Summary judgment is appropriate where there is no material issue of fact and the moving party is entitled to judgment as a matter of law. Fed.R.Civ.P. 56(c). I take the facts in the light most favorable to the party opposing the motion, Fulk v. United Transp. Union, 160 F.3d 405, 407 (7th Cir.1998), but the nonmoving party has the burden of coming forward with enough evidence so that a rational jury could find for it at trial. Anderson v. Liberty Lobby, 477 U.S. 242, 249, 106 S.Ct. 2505, 91 L.Ed.2d 202 (1986). In this case, Aquino has met his burden.

Direct evidence of discrimination is evidence which can be interpreted as an acknowledgment of discriminatory intent. Kormoczy v. HUD, 53 F.3d 821, 824 (7th Cir.1995). Such intent may be found in an employer’s statement that reveals hostility to older workers, Wichmann v. Bd. of Trustees of Southern Ill. Univ., 180 F.3d 791, 801 (7th Cir.1999). Such a statement may stop short of a virtual admission of illegality, Miller v. Borden, Inc., 168 F.3d 308, 312 (7th Cir.1999), although isolated comments that amount to no more than stray remarks will not suffice. Sheehan v. Donlen Corp., 173 F.3d 1039, 1044 (7th Cir.1999). Remarks reflecting a propensity by the decisionmaker to evaluate employees based on illegal criteria, however, will suffice. Id.

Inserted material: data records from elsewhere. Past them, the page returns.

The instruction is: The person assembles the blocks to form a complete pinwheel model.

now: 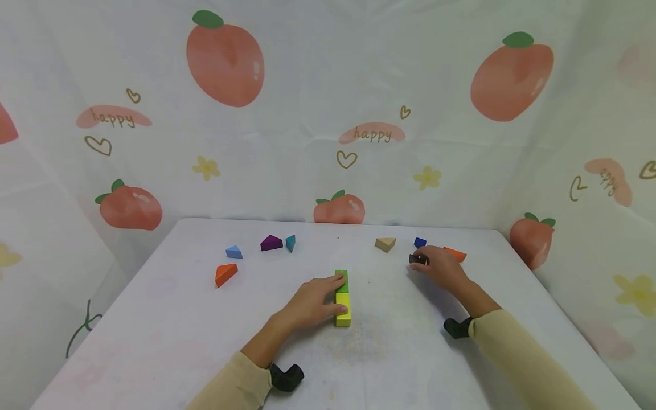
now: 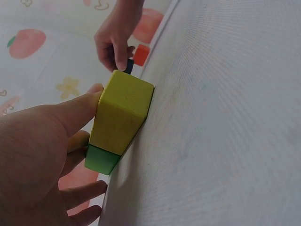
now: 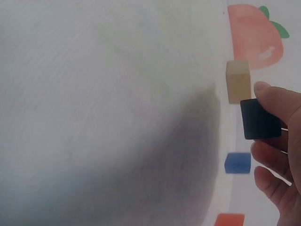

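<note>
A yellow block [image 1: 343, 316] and a green block [image 1: 342, 279] lie end to end on the table, touching. My left hand [image 1: 314, 302] rests over them from the left, its thumb on the yellow block and a finger stretched onto the green one. In the left wrist view the other fingers spread beside the blocks. At the right, my right hand [image 1: 443, 266] pinches a black block [image 3: 260, 120] between thumb and fingers. In the right wrist view this block shows a square face and appears held off the table, its shadow falling below.
Near the right hand are a dark blue block [image 1: 420, 242], an orange block [image 1: 456, 254] and a wooden wedge [image 1: 386, 244]. Toward the left lie an orange wedge [image 1: 226, 274], a light blue triangle [image 1: 234, 252], a purple block [image 1: 271, 243] and a teal triangle [image 1: 290, 243]. A printed curtain [image 1: 287, 171] hangs behind the table.
</note>
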`<action>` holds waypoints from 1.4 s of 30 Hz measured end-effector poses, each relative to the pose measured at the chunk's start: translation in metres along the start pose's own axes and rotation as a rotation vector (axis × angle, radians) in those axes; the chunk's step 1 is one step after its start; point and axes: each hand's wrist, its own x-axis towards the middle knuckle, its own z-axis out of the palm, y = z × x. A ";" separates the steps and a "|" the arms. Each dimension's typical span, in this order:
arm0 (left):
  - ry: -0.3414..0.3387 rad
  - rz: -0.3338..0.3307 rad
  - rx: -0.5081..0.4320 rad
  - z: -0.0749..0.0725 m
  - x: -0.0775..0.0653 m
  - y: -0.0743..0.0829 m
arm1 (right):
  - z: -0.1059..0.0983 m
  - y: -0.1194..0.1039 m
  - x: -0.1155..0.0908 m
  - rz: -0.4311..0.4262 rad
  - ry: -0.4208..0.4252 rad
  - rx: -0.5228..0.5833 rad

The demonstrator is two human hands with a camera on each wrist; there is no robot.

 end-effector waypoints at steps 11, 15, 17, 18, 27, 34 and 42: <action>-0.001 0.001 -0.002 0.001 0.001 0.001 | 0.012 -0.009 0.012 -0.053 0.125 0.020; -0.001 -0.004 -0.006 0.001 0.001 0.002 | 0.018 -0.013 0.014 -0.081 0.183 0.028; -0.001 -0.005 -0.006 0.001 0.001 0.002 | 0.021 -0.015 0.016 -0.098 0.205 0.023; -0.001 -0.005 -0.006 0.001 0.001 0.002 | 0.023 -0.015 0.017 -0.105 0.215 0.021; 0.011 0.006 0.011 0.002 0.001 -0.001 | 0.034 -0.027 0.027 -0.119 0.247 0.045; 0.004 -0.001 0.002 0.002 0.001 -0.001 | 0.039 -0.036 0.034 -0.099 0.190 0.035; -0.005 0.003 -0.011 0.001 0.002 -0.001 | 0.044 -0.056 0.041 -0.025 0.104 0.064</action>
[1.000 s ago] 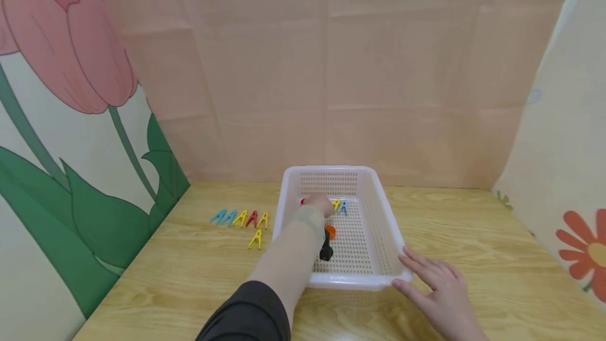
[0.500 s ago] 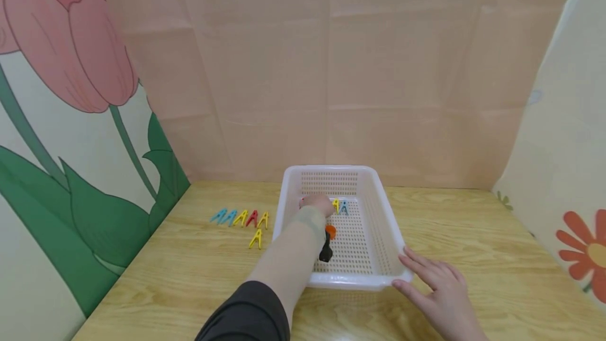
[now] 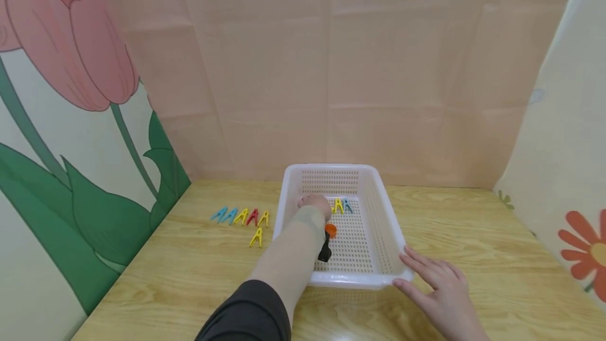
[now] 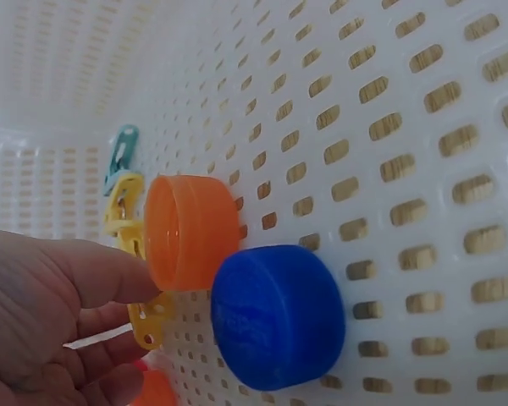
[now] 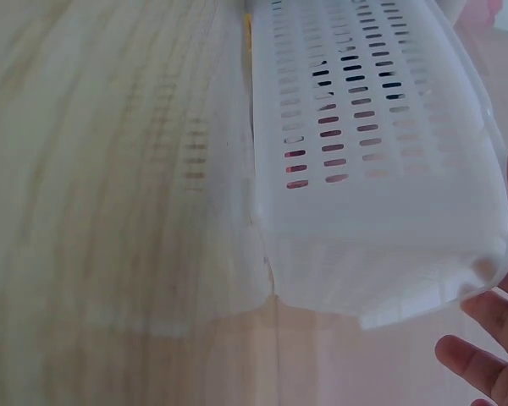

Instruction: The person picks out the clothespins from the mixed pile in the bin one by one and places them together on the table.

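Observation:
My left hand reaches inside the white plastic basket, near its left back part. In the left wrist view its thumb and fingertips pinch a yellow clothespin, partly hidden behind the thumb. Beyond it, a second yellow clothespin and a blue clothespin stand in a row. An orange bottle cap and a blue bottle cap lie close to the left hand. My right hand touches the basket's front right corner with nearly straight fingers, the thumb at the front side.
On the wooden table, left of the basket, lies a row of blue, yellow and red clothespins, with one yellow clothespin in front. A black object lies in the basket beside the left forearm. Behind rises a pinkish-brown sheet.
The yellow and blue clothespins inside the basket have shifted slightly right beside the left hand. A bit of red beside that hand is now hidden. The right hand stays at the corner.

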`<state>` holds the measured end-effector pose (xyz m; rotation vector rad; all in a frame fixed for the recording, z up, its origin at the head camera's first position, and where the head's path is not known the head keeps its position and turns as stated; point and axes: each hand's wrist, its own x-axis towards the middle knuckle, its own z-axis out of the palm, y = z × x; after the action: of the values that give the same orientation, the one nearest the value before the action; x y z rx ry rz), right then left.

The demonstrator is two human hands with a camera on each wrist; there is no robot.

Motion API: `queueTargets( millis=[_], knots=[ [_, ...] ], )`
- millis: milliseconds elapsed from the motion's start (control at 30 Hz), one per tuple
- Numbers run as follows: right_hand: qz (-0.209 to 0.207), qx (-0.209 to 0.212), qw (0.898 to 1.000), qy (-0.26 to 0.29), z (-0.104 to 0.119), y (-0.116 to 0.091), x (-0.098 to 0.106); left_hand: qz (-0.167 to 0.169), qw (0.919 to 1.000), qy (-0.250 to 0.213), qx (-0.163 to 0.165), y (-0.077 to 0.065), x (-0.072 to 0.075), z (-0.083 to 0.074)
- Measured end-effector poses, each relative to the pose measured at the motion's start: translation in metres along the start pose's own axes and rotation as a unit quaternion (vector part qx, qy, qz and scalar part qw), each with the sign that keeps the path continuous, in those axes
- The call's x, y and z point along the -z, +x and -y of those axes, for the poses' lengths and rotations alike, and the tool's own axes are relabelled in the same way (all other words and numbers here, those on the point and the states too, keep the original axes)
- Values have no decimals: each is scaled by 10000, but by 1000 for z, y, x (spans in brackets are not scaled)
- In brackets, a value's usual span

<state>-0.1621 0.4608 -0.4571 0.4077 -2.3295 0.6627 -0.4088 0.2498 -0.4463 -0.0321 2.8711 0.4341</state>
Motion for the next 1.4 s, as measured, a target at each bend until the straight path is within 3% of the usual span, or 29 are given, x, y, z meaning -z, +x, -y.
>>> queueTargets(
  millis=[333,600,833,1400],
  knots=[
    [26,-26,10000,51,-1,-1,0,176,9994,-287,107,-2,4,2],
    [43,-52,10000,56,-1,-2,0,-70,9996,-106,-245,-3,8,3],
    [39,-60,10000,42,-1,-2,-1,-226,9990,-180,-340,-10,14,1],
    [68,-38,10000,59,2,0,2,-595,9896,-1226,-460,-17,34,-4]
  ],
)
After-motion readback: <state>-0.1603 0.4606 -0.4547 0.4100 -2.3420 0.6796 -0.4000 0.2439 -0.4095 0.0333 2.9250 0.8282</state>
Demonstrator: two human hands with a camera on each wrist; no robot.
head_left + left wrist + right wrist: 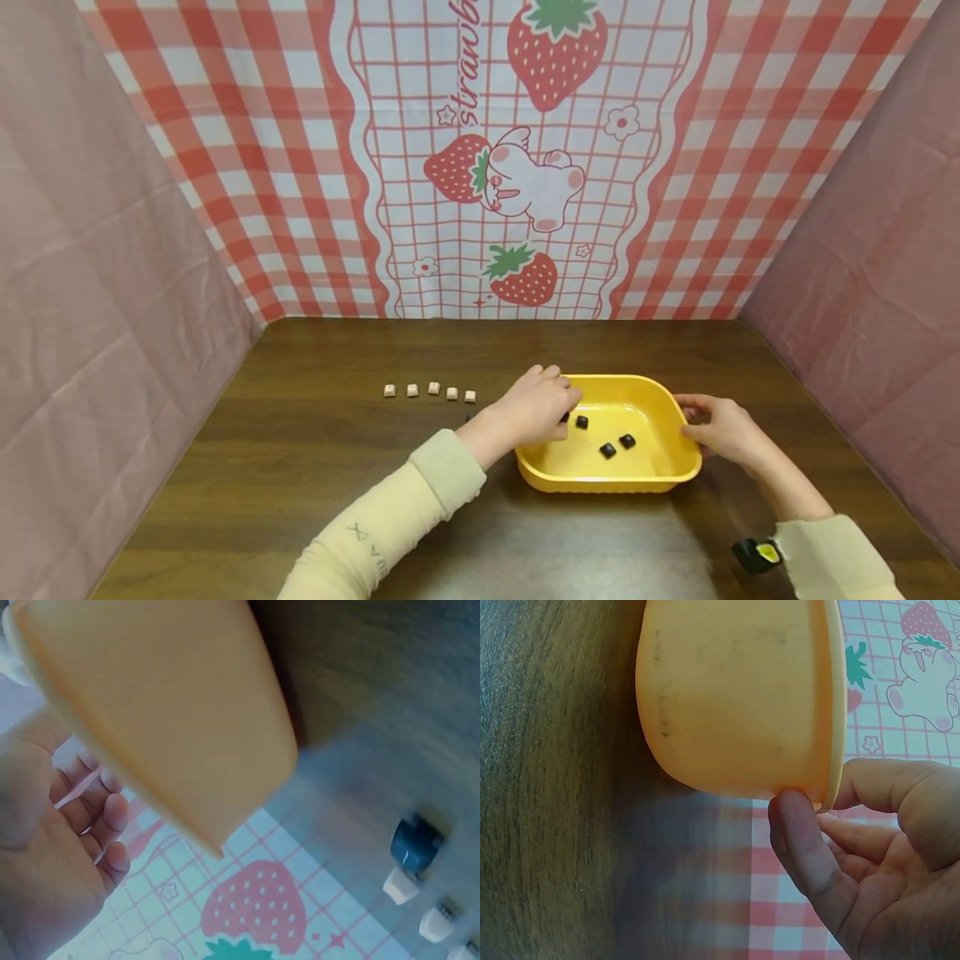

In this case, a reasonable jury might agree with ASIA that Aquino was discharged because his performance was deficient. But if it believed that Gardner’s statements at the evaluation meeting and in the follow-up memo referring to Aquino’s reluctance to accept “new” technology and stick with the “old way” were invidious references to age, it might reasonably disbelieve ASIA, particularly since Aquino’s performance evaluations had not been uniformly good or bad. (Their appraisal is itself an issue of material fact, so I reject ASIA’S argument that it must win because Aquino’s performance was unsatisfactory.) The likelihood that a reasonable jury might disbelieve ASIA would be heightened if the jury believed that Gardner referred to Aquino’s age and eligibility for Social Security immediately before asking him how long he intended to remain at ASIA during a meeting intended to indicate that he was out. Such a remark might be construed to approximate a virtual admission of illegal intent. Whether Gardner said any such thing is therefore a disputed issue of material fact.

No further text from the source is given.